Shoko added, “I know that sonnet well, and like it very much.  The countess did, too, because she liked that idea.”

“And it’s true–work does offer a kind of sanctuary.

“But the game was on television.  It was the first time I saw Tom play on TV.  And I saw Betty and her ring on the screen many times, thinking to myself, ‘If I were sitting beside her I’d be on national television.  And if I put my arm around her I might get my own name on the sports page.’

“Kansas lost, in spite of the ring–on a last minute field goal that set an Orange Bowl record for length–but Tom was still the star, had the most yardage for the day.  I was enough of a fan, in spite of all, to feel that Kansas should have won.

“By the time they were all back in town, I sensed that something had happened in our little drama as well, for Betty was acting very differently.  At first I thought she was just avoiding me, after our argument, to make it easier to break off completely when her engagement to Tom was announced.  But she was avoiding him, too.  I was tempted to go ask Tom what had happened, but he anticipated me, by calling and asking if we could meet in the Union, saying he didn’t like to talk about anything important over the phone.

“As we sat over coffee, and I started talking about the game, he suddenly asked me if I knew of anything he’d done to make Betty mad.  I said, ‘My God, Tom, how would I know?  I wasn’t even in Miami.  And Betty’s hardly talking to me at all.  If you figure her out, please explain her to me.’

“As I left the coffee shop, and looked back at that baffled athlete, I felt sympathy for a fellow human being, who seemed


to have everything–except Betty.  I could identify with that.  But it left me speculating on this mystery for the next week–through final exams.  In spite of all, Betty was scrupulously pleasant when we met, just withdrawn, pensive, refusing even to talk.  ‘I’m studying for finals, Jack,’ she would say.

“Then, the evening after her last final she went to dinner with Jordan, having asked him out, to the most expensive restaurant in town.  So I made a point of locating Jordan the next day, to find out what was going on.  I told him I needed to know because of The Scarlet Letter–needed to know if Betty was going to play Hester, and she wouldn’t tell me.

“Jordan said the dinner with Betty had been an exercise in seduction, and I’d almost lost my Dimmesdale as well as my Hester.  ‘She asked me to take her to New York, Jack.  Now!  And . . . I was tempted.  What do you think?  We’d be fielding a pretty good team.  You could come, too–the way we talked about last summer.  We could be the three musketeers again.’
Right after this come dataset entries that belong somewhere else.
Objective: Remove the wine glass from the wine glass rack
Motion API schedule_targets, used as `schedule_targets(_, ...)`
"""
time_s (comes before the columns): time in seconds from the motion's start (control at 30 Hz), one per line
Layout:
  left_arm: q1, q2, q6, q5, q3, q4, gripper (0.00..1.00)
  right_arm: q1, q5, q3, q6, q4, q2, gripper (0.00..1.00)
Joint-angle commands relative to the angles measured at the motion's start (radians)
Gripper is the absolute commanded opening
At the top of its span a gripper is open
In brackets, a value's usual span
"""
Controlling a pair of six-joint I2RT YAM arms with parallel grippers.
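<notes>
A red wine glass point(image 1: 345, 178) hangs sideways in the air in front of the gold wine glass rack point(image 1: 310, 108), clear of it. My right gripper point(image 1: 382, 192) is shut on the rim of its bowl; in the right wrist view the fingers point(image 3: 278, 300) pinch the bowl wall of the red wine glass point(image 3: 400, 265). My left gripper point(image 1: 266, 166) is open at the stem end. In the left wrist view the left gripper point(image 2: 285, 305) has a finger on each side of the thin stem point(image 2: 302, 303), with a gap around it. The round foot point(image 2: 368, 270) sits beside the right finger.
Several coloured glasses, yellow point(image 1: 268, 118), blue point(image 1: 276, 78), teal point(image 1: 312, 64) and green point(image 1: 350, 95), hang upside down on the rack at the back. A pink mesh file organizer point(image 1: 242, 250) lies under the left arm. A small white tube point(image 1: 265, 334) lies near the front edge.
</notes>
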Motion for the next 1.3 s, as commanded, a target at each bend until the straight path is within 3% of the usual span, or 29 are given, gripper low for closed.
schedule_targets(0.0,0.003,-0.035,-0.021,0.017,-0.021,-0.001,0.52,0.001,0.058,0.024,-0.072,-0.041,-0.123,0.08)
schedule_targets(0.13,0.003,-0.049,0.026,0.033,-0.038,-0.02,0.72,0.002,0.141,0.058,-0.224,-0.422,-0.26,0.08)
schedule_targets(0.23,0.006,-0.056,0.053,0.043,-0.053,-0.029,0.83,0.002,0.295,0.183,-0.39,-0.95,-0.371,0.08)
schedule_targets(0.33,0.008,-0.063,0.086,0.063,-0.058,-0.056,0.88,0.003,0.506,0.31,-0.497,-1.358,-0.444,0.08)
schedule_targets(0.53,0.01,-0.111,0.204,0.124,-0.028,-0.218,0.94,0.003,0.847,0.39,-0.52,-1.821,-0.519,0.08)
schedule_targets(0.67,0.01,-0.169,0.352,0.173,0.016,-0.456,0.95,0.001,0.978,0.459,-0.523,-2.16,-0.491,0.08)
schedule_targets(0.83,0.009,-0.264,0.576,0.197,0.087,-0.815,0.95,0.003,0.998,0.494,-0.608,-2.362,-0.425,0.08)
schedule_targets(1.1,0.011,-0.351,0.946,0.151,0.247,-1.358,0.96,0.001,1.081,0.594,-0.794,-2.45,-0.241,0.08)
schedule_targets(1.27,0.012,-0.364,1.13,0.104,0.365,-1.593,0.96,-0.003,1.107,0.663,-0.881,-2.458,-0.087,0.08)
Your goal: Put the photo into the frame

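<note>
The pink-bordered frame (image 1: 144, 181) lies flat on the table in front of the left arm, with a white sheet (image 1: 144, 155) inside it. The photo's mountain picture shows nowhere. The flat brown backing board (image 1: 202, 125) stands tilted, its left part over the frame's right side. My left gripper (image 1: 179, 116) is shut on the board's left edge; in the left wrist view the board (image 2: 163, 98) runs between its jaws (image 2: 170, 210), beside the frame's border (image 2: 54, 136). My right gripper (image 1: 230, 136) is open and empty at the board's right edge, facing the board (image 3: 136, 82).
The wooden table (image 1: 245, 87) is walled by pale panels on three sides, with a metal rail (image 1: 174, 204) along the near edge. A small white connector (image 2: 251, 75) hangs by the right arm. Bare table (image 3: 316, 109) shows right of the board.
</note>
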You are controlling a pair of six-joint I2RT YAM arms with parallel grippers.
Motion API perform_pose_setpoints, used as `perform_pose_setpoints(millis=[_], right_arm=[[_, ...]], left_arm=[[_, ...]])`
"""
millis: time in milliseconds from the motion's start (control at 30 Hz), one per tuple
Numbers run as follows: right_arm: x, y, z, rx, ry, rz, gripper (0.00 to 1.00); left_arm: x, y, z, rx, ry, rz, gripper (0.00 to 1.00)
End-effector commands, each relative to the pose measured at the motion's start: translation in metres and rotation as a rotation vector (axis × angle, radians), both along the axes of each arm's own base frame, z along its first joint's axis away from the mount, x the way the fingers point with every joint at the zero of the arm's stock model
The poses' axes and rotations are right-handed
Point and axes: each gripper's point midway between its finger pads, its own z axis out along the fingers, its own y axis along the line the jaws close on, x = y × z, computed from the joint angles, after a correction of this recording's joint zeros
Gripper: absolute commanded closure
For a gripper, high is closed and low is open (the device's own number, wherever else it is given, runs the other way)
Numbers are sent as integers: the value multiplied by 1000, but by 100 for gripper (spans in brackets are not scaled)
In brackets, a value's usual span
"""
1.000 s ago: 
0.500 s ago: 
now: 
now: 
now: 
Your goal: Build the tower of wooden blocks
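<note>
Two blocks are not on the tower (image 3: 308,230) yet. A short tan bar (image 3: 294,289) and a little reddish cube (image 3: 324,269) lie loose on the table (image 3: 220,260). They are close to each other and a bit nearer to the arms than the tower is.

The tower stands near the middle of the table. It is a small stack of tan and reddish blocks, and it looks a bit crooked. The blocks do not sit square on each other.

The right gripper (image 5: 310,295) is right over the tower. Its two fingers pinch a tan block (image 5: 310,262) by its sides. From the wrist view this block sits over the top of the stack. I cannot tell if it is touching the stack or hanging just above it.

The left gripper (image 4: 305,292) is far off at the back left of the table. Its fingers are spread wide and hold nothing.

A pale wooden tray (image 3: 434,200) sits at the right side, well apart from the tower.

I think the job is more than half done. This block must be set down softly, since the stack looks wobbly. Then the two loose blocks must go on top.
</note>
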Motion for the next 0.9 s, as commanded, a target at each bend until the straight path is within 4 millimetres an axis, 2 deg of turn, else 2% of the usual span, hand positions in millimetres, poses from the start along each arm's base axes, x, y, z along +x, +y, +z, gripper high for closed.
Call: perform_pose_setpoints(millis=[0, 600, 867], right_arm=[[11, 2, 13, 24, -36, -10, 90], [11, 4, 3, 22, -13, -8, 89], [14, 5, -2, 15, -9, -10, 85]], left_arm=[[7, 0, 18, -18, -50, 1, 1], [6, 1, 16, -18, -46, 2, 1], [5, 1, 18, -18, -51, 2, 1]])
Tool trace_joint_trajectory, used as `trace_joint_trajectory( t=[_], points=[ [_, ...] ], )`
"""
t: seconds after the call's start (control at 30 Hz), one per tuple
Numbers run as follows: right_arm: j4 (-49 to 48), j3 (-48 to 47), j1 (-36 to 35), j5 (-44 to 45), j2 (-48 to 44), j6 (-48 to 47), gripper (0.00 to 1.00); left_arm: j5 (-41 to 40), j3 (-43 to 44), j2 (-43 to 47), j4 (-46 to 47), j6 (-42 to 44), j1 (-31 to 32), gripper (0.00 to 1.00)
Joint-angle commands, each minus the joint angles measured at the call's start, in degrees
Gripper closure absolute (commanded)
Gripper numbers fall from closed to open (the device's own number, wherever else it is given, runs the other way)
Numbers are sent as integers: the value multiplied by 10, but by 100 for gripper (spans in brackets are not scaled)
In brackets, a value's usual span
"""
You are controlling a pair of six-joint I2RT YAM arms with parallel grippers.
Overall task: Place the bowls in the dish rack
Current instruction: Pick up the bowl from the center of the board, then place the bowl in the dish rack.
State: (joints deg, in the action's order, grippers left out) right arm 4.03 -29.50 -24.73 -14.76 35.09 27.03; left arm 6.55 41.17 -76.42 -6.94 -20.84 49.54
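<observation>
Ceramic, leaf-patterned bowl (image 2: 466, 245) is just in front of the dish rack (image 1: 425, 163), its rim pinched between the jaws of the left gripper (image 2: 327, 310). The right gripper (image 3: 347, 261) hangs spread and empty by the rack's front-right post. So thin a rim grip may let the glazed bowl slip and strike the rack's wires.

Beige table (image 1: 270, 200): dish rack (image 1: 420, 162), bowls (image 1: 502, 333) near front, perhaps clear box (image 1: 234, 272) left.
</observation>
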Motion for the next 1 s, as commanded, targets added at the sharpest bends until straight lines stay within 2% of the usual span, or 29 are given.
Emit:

“I found myself considering the idea for a moment.  Then I told him that nothing I could do in New York would take the place of the work I was doing to get my MA–that I wasn’t ready yet.  But then I made the mistake of ending by saying that, if he wanted to take Betty, she was certainly his to take.

“Jordan gave me a peculiar look, as if he didn’t know who he was talking to, then shook his head. ‘Not mine to take, Jack.  Just not yours to keep.  But I told her almost exactly what you’ve just told me, that I’m not ready yet.  Why not do the Shakespeare play here–her, too–and your play–and finish my BA–before going off to New York with the stronger credentials?  I suggested that we talk about it again in May, that, if she still wants to go, I might be willing to take her then.  It’s difficult for a woman to go alone–I understand that.’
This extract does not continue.